Thursday, March 1, 2012

Let the light shine in!

It's March first!  It's March first!  Daylight Savings time begins in ten days!  Bulbs are sprouting!  My CSA basket has asparagus in it!

Spring!  Spring is thisclose to being HERE!  I love Spring.  I love it so much that I always capitalize it.  Spring! It's the inspiration for symphonies and young love and when you search the Google for images of "Spring" you get bright colors and clear skies and baby chicks.

It's when you open the curtains all the way, and you realize that your blinds are covered in a year's worth (or more... no judgement from me) of yuck, so you open the blinds and you realize that the windows are even worse.  Because who cleans windows every week?  I certainly don't.  As much as I'd like to think that I'm this?


Um, I'm not that.

Yeah, my windows look like your windows.  And that's cool.  Because every year about this time, I get inspired to clean up anything that isn't able to clean itself (in recent years this also included people, but fortunately Boo will enthusiastically partake in a nightly bubble bath).  
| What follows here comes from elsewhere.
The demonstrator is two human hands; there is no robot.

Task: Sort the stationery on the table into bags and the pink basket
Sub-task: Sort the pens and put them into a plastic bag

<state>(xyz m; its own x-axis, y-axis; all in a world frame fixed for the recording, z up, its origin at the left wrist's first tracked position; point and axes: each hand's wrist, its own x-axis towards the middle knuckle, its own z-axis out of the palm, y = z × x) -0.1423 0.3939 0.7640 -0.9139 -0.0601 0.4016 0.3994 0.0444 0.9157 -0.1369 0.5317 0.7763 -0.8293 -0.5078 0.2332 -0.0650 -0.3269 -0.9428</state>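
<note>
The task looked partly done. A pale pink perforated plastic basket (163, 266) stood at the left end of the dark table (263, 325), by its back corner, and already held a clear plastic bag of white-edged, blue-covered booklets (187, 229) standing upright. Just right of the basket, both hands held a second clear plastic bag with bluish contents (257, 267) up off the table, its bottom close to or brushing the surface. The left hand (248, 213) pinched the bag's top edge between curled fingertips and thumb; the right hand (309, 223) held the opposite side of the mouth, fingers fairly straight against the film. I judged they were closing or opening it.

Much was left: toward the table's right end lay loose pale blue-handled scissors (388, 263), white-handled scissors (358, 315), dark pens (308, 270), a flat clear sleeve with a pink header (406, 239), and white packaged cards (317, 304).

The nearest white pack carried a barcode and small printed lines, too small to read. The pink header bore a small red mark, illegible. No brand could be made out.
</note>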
The weather gets warmer, so I open the windows and sunlight trickles into the house.  And that early Spring sunlight tends to illuminate things in a way that a houseful of light bulbs cannot (especially those ridiculous CFC twisty looking lights that are just so awful).  Spring cleaning is a big deal.  For me, when the weather warms up, I like to have people over for dinner or a movie or game night (Apples to Apples?  HIGHlarious with the right crowd).  From April until October, it's barbecue season, and even if we're not hosting, I like to reciprocate when I can. I'm more likely to do this when the house is clean.  

For me, it starts with the windows.  I have no illusions about doing them all in one day.  Or in one weekend.  Because I have things to do besides clean windows all damn weekend.  But for a couple of hours?  Like, during naptime?  I'm on it.

The one tool you really do need is something like this.  It telescopes, so you're not on a ladder.  It's one piece, so you're not switching between the spongy thing and the squeegee.
  1. Start in the room you use the most.  Those are the windows you'll be glad you cleaned first.
  2. Go take a look at your screens.  Figure out how to remove them.  Usually, they have tabs or something along one edge on the inside.  Screens bend pretty easily, so be careful, but they should just pop out.  Keep them in order--even if your windows look to be the same size, they may be just different enough that the screens aren't interchangeable.
  3. Lay the screens down on a flat surface (even on the grass...) and hose them off on both sides.  Stand them up so they'll drip-dry.
  4. Fill a plastic bin with hot water, two cups or so of white vinegar, and Dawn dishsoap (add the soap last so it doesn't foam up too much).  
  5. Grab a kitchen towel for wiping the squeegee.  
  6. Start at one end, dunk your spongy thing, start scrubbing.  Get the corners, get the sills, get all that crap off your windows. 
  7. Immediately follow with the squeegee.  Wipe off the blade after each swipe.  One window at a time.
  8. When your screens are dry, put them back on.  Don't rush this.  If you put wet screens back on your windows, you screw up what you just cleaned.  Trust me.
That's it.  It's a job, for sure, and you will not be clean when you're done.  But your windows will be crystal clear.  This is one of those once-a-year jobs, at best.  I did ours last May right after we moved into our house--it had been vacant for years, and cleaning the windows made me feel like we were really taking ownership of the place. I'm well aware that this likely makes me a total psycho.  I don't care. After a year's worth of wind and dust and storms and gunk, cleaning the windows makes it feel like Spring.